The land prior to the eruption used to be owned privately but now it is preserved as a national monument – thank goodness too! The landscape around these amazing mountains – Mt Hood, Mt St Helens and Mt Rainier is breathtaking, as is Olympic National Park which we only caught glimpses off. We will surely return one day to re-visit this amazing part of the USA.

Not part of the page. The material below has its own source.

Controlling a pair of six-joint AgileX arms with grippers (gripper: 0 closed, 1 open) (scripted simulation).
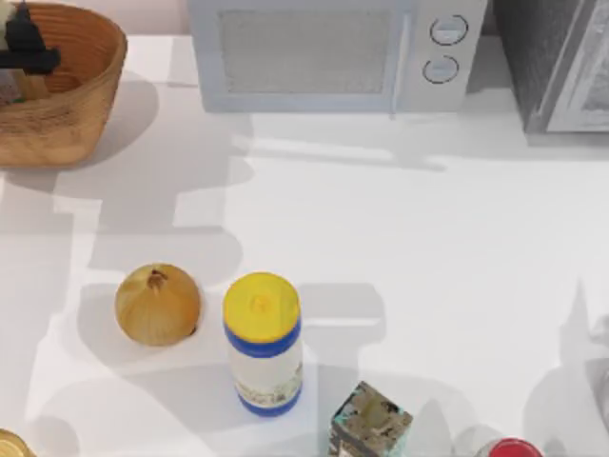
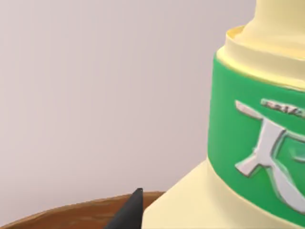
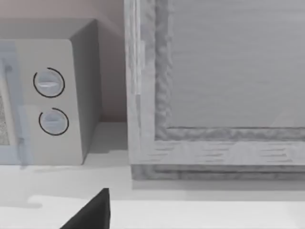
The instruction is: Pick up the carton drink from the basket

Back in Portland, we set on foot to explore the town which is known for its high quality of life, artistic flare, bridges, book stores and other oddities such as an infamous strictly vegan strip-bar close to our hotel (what the!?!?). The wonderful thing about Portland is that it is very walkable. According to a number of taxi drivers we met, Portland is famous for its micro-brew beers, great books stores and close proximity to amazing national parks. We had already visited a number of amazing parks so next on the list was beer and food! On our first night, our taxi driver took us to the best restaurant in town (as rated on Tripadviser), Andina which served Peruvian meals. We not only dined on scrumptious dishes we also relived CB’s South American adventure through a number of potent pisco-sours! The walk home was an interesting one with a lovely chap walking his dog  stopping to chat to us and giving DB a wishing stone for good luck (he turned out to be a millionaire after selling his wine business to Fosters in Australia).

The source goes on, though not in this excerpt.